Healthy Meal and Snack Ideas 

  • For Suhoor: Try a bowl of oatmeal with one tablespoon of chia seeds, a few walnuts, and a sliced banana. Another great option is a slice of whole-grain toast with a thin spread of almond butter, topped with a sprinkle of pumpkin seeds. 
  • For Iftar: Enhance a lentil or chickpea salad with a tablespoon of sunflower seeds. You can also add a delicious crunch to roasted vegetables by topping them with a few crushed almonds. 
  • Between Iftar and Suhoor: If you need a light snack, a small portion of mixed nuts (around 10-12 pieces) with a couple of dates or a piece of fresh fruit is an excellent choice. A yoghurt parfait layered with berries and a teaspoon of flaxseeds is also a light and nutritious option. 

Practical Tips for Families 

  • Teach Visual Cues: Show your children what a single serving looks like. A small cupped handful for nuts or a spoonful for seeds are easy visual guides. 
  • Mix, Do not Pile: It is often better to blend nuts and seeds into dishes rather than offering a large bowl of them on their own, which can lead to mindless snacking. 
  • Store Wisely: Keep pre-measured servings in sealed containers. This makes it easy to grab a healthy portion without the temptation to eat more. 

Spiritual Insight 

The Islamic tradition emphasises moderation, gratitude, and mindfulness in our consumption, highlighting that the body is a trust from Allah Almighty. Integrating nutrient-dense foods like nuts and seeds into our diet in a thoughtful and balanced way is a reflection of this stewardship. 

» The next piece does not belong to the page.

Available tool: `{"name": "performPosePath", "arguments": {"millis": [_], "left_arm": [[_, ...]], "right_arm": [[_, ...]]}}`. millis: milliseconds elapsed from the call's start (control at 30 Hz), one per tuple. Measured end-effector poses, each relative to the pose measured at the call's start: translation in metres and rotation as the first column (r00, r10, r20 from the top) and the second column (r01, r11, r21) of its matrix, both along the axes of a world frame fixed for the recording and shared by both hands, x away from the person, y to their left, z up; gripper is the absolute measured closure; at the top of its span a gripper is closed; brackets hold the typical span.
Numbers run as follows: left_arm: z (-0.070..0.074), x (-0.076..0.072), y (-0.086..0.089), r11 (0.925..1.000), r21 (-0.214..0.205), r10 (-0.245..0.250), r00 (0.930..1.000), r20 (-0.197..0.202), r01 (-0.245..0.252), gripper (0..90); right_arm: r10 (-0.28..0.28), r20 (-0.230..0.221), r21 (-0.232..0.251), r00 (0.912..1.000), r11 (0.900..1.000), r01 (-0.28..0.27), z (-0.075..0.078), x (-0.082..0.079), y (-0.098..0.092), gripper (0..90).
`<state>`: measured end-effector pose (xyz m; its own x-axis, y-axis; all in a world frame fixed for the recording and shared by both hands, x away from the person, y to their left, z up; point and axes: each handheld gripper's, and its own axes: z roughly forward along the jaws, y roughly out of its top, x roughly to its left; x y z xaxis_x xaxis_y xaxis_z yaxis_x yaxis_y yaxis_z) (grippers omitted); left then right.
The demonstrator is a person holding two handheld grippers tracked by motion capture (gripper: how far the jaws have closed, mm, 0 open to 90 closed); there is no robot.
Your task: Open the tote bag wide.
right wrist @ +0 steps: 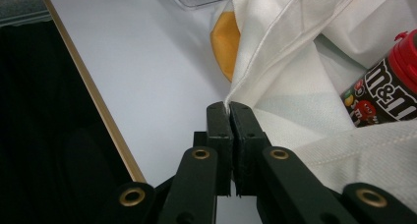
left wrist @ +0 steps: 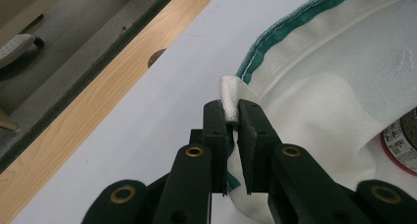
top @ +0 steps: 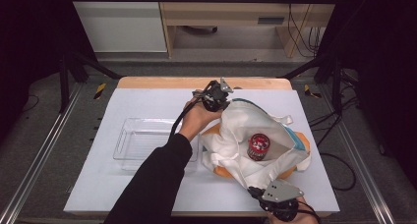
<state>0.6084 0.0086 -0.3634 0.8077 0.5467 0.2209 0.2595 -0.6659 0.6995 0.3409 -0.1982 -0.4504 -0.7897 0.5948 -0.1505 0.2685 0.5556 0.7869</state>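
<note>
At the left of the high view I see the clear, shallow plastic tray (top: 142, 140) lying empty on the white table sheet (top: 147, 101), with my dark sleeve (top: 152, 184) crossing its near right corner; if I let that forearm drop or swing, I judge it could shove the tray across the sheet. Just right of centre, near the top of the sheet, my left gripper (top: 215, 97) is clamped on the far rim of the white cloth tote bag with green edging and orange patches (top: 231, 135); in the left gripper view its jaws pinch a thick white fold of the bag's edge (left wrist: 229, 98), and only a narrow bite of it sits between them, so a harder pull outward could, I think, strip the cloth free and let the mouth collapse. In the middle of the open bag sits the red-capped dark M&M's candy tub (top: 258, 146), resting on the inner cloth; if either side slackens, the fabric may fold over it. At the lower right, my right gripper (top: 255, 192) is closed tight on the near rim, holding a thin corner of cloth (right wrist: 229, 100) right at the jaw tips, which looks the weaker hold to me and the likelier one to slip.
</note>
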Motion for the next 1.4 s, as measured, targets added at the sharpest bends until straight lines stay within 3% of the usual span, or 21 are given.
{"name": "performPosePath", "arguments": {"millis": [200, 267, 300, 333, 367, 400, 467, 567, 700, 800, 900, 933, 967, 1000, 1033, 1100, 1133, 1233, 1300, 1400], "left_arm": [[0.005, -0.006, -0.002, 1.0000, -0.004, -0.006, 0.9995, 0.031, 0.006, 79.9], [0.007, -0.009, -0.002, 0.9999, -0.013, -0.006, 0.9990, 0.044, 0.007, 74.6], [0.010, -0.014, -0.001, 0.9995, -0.031, -0.002, 0.9986, 0.053, 0.003, 71.4], [0.010, -0.014, -0.001, 0.9995, -0.031, -0.002, 0.9986, 0.053, 0.003, 68.1], [0.014, -0.021, -0.001, 0.9991, -0.041, -0.006, 0.9971, 0.075, 0.009, 64.0], [0.014, -0.021, -0.001, 0.9991, -0.041, -0.006, 0.9971, 0.075, 0.009, 61.1], [0.020, -0.028, -0.001, 0.9982, -0.057, -0.011, 0.9954, 0.095, 0.017, 57.3], [0.031, -0.042, 0.002, 0.9952, -0.088, -0.030, 0.9914, 0.128, 0.041, 53.6], [0.037, -0.059, 0.005, 0.9942, -0.090, -0.045, 0.9897, 0.136, 0.058, 49.6], [0.039, -0.069, 0.008, 0.9931, -0.091, -0.060, 0.9878, 0.144, 0.074, 47.8], [0.047, -0.090, 0.018, 0.9881, -0.119, -0.078, 0.9844, 0.158, 0.097, 47.6], [0.047, -0.090, 0.018, 0.9881, -0.119, -0.078, 0.9844, 0.158, 0.097, 47.6], [0.050, -0.100, 0.022, 0.9883, -0.116, -0.078, 0.9816, 0.174, 0.099, 47.6], [0.050, -0.100, 0.022, 0.9883, -0.116, -0.078, 0.9816, 0.174, 0.099, 47.5], [0.051, -0.106, 0.024, 0.9879, -0.119, -0.078, 0.9812, 0.177, 0.100, 47.4], [0.053, -0.119, 0.029, 0.9885, -0.115, -0.076, 0.9811, 0.178, 0.098, 47.3], [0.052, -0.124, 0.030, 0.9885, -0.112, -0.081, 0.9809, 0.177, 0.102, 47.1], [0.049, -0.139, 0.035, 0.9903, -0.095, -0.083, 0.9794, 0.184, 0.102, 46.6], [0.043, -0.158, 0.045, 0.9899, -0.090, -0.090, 0.9773, 0.192, 0.109, 46.4], [0.038, -0.168, 0.050, 0.9891, -0.100, -0.089, 0.9798, 0.179, 0.108, 46.0]], "right_arm": [[-0.005, 0.001, 0.006, 1.0000, 1.0000, 0.005, 0.000, 0.001, -0.001, 84.2], [-0.008, 0.001, 0.012, 1.0000, 0.9999, 0.008, 0.000, 0.001, 0.000, 79.6], [-0.018, -0.002, 0.027, 0.9998, 0.9995, 0.018, 0.002, 0.001, 0.000, 71.3], [-0.018, -0.002, 0.027, 0.9998, 0.9995, 0.018, 0.002, 0.001, 0.000, 71.3], [-0.026, 0.006, 0.052, 0.9996, 0.9983, 0.025, 0.004, 0.002, 0.001, 62.8], [-0.026, 0.006, 0.052, 0.9996, 0.9983, 0.025, 0.004, 0.002, 0.001, 62.8], [-0.035, 0.044, 0.086, 0.9984, 0.9958, 0.031, 0.011, 0.001, 0.003, 49.8], [-0.055, 0.059, 0.110, 0.9967, 0.9927, 0.048, 0.018, 0.003, 0.003, 42.8], [-0.085, 0.080, 0.120, 0.9932, 0.9900, 0.075, 0.027, 0.007, 0.000, 37.2], [-0.093, 0.087, 0.117, 0.9918, 0.9897, 0.083, 0.034, 0.009, -0.003, 36.2], [-0.109, 0.113, 0.125, 0.9875, 0.9876, 0.095, 0.054, 0.009, -0.012, 34.6], [-0.109, 0.113, 0.125, 0.9875, 0.9876, 0.095, 0.054, 0.009, -0.012, 34.6], [-0.124, 0.132, 0.107, 0.9834, 0.9881, 0.110, 0.066, 0.009, -0.017, 34.8], [-0.124, 0.132, 0.107, 0.9834, 0.9881, 0.110, 0.066, 0.009, -0.017, 34.8], [-0.136, 0.144, 0.103, 0.9802, 0.9873, 0.122, 0.080, 0.010, -0.021, 34.8], [-0.141, 0.147, 0.102, 0.9792, 0.9867, 0.126, 0.087, 0.011, -0.022, 35.3], [-0.150, 0.168, 0.098, 0.9743, 0.9860, 0.135, 0.098, 0.012, -0.024, 36.1], [-0.157, 0.183, 0.090, 0.9704, 0.9856, 0.143, 0.114, 0.018, -0.027, 38.5], [-0.165, 0.196, 0.065, 0.9665, 0.9857, 0.155, 0.130, 0.025, -0.031, 42.7], [-0.165, 0.199, 0.057, 0.9659, 0.9860, 0.157, 0.138, 0.031, -0.035, 45.1]]}}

Allah Almighty states in the noble Quran at Surah Al Aa’raaf (7), Verse 31: 

‘O children of Adam, take (appropriate) measures to beautify yourself (before you appear) at any place of worship (for Prayer); and eat and drink and do not be extravagant (wasteful), as indeed, He (Allah Almighty) does not like extravagance.’ 

This verse is a beautiful reminder to consume all foods, including wholesome ones like nuts and seeds, without going to excess. Portion control and balance are not just healthy practices but are also aligned with our spiritual principles. 

It is recorded in Sahih Muslim, Hadith 2664, that the holy Prophet Muhammad ﷺ said: 

‘The strong believer is better and more beloved to Allah than the weak believer, while there is good in both. Strive for that which will benefit you, seek help from Allah, and do not give up.’ 

Applying this guidance to our dietary habits encourages us to choose foods that build our physical strength, mental clarity, and resilience. Including nutrient-dense foods like nuts and seeds in a balanced way helps us to maintain our energy and health, enabling us to better fulfil our responsibilities during fasting and throughout the year.